◆ Task brief: Reproduce the records exactly, beginning with their first line and ending with the line that contains "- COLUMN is", and output nothing more.

(Data entries)
=== Begin Enclosure ===

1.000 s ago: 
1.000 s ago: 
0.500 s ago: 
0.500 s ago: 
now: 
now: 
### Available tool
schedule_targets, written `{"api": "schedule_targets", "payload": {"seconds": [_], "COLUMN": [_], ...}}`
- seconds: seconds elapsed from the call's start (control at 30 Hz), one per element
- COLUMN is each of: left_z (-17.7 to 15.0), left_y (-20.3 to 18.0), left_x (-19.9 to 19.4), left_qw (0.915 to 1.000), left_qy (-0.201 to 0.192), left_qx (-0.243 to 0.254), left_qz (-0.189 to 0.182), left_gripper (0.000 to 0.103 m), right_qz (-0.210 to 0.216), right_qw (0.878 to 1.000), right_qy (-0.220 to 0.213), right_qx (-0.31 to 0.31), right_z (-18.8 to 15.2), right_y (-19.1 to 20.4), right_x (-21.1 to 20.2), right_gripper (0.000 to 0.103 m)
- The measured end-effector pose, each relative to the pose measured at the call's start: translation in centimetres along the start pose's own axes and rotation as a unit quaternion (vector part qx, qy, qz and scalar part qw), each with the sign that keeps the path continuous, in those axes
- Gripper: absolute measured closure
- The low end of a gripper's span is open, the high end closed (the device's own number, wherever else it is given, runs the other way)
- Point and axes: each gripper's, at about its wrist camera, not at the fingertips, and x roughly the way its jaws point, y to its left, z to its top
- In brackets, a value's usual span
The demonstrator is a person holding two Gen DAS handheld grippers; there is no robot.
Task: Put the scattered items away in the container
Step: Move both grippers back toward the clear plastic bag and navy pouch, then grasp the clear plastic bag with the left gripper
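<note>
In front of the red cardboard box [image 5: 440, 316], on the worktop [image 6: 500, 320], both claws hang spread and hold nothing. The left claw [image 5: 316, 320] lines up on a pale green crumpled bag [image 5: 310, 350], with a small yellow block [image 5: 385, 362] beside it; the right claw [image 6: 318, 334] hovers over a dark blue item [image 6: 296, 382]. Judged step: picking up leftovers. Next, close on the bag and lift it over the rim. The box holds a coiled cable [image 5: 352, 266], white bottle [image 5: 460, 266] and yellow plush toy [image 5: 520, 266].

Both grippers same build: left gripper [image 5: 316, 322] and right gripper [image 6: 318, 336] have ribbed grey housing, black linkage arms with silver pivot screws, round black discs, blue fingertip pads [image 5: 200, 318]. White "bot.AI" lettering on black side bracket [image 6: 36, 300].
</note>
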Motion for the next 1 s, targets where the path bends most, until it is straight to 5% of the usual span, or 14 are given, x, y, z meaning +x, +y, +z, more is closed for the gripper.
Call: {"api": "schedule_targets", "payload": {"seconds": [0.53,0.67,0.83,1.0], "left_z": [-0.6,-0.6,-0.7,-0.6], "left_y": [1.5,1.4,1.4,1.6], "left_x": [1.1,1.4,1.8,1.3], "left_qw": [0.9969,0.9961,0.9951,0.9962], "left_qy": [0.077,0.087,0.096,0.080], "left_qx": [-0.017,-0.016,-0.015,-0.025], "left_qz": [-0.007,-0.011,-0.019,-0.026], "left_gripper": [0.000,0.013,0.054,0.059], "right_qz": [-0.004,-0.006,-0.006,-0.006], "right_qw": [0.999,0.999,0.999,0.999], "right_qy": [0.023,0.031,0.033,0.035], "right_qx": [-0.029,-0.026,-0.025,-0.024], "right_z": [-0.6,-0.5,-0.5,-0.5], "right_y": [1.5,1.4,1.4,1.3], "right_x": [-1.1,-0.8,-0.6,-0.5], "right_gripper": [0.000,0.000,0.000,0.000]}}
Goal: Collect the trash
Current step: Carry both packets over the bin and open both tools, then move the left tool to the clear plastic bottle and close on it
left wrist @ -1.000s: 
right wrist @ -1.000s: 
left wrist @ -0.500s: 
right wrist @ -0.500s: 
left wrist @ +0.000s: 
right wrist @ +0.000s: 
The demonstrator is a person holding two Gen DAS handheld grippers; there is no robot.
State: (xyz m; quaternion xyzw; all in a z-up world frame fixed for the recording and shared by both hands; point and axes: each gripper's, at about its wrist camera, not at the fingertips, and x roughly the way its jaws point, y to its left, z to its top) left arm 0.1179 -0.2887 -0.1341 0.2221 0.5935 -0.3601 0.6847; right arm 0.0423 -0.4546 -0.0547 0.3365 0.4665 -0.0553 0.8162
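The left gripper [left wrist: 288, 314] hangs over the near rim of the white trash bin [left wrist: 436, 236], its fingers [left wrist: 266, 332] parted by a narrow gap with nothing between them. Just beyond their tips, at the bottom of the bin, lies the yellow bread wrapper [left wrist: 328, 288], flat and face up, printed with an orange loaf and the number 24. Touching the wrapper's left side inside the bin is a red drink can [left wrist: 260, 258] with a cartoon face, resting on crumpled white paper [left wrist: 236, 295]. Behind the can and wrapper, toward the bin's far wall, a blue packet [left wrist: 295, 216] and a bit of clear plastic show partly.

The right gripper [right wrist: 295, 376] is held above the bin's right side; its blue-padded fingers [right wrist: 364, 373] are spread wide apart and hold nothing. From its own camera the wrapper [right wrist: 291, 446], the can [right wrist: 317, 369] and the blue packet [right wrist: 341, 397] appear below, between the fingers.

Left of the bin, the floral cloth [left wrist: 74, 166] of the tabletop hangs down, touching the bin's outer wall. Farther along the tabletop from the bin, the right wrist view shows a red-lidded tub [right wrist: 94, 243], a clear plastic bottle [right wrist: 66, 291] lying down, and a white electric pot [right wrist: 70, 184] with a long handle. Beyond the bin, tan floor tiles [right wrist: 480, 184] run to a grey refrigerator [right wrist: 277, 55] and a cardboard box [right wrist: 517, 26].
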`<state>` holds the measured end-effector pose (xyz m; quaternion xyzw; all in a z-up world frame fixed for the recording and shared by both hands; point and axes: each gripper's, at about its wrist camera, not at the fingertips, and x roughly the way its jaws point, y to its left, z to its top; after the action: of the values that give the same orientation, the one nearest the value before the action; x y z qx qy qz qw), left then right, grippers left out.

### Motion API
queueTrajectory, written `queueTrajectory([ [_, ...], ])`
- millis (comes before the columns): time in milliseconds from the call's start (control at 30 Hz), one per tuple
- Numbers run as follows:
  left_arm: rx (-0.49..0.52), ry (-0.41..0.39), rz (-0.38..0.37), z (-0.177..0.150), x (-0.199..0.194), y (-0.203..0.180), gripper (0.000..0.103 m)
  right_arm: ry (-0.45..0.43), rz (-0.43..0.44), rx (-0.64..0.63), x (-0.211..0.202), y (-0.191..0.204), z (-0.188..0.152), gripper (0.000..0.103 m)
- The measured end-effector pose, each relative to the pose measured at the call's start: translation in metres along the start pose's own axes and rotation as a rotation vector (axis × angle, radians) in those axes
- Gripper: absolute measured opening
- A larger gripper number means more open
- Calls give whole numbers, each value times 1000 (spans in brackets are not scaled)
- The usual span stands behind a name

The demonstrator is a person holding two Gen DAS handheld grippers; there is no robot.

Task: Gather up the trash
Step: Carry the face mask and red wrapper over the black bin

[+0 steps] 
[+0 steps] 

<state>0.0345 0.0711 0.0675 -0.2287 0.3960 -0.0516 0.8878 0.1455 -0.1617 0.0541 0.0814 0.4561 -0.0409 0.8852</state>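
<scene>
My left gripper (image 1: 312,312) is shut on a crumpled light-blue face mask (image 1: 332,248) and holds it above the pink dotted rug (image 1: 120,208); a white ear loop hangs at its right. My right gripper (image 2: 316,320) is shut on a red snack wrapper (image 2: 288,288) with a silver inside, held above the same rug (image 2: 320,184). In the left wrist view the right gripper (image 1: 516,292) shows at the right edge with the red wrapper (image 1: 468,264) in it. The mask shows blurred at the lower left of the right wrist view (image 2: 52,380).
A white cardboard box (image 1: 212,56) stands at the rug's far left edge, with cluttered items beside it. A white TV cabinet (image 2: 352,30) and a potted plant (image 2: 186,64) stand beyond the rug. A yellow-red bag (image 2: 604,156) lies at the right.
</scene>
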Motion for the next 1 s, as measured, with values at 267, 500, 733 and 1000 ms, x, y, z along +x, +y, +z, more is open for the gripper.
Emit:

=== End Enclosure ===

◆ Reply:
1.000 s ago: 
1.000 s ago: 
0.500 s ago: 
0.500 s ago: 
now: 
now: 
### Available tool
schedule_targets, written `{"api": "schedule_targets", "payload": {"seconds": [_], "COLUMN": [_], ...}}`
- seconds: seconds elapsed from the call's start (control at 30 Hz), one per element
- COLUMN is each of: left_z (-17.7 to 15.0), left_y (-20.3 to 18.0), left_x (-19.9 to 19.4), left_qw (0.915 to 1.000), left_qy (-0.201 to 0.192), left_qx (-0.243 to 0.254), left_qz (-0.189 to 0.182), left_gripper (0.000 to 0.103 m), right_qz (-0.210 to 0.216), right_qw (0.878 to 1.000), right_qy (-0.220 to 0.213), right_qx (-0.31 to 0.31), right_z (-18.8 to 15.2), right_y (-19.1 to 20.4), right_x (-21.1 to 20.2), right_gripper (0.000 to 0.103 m)

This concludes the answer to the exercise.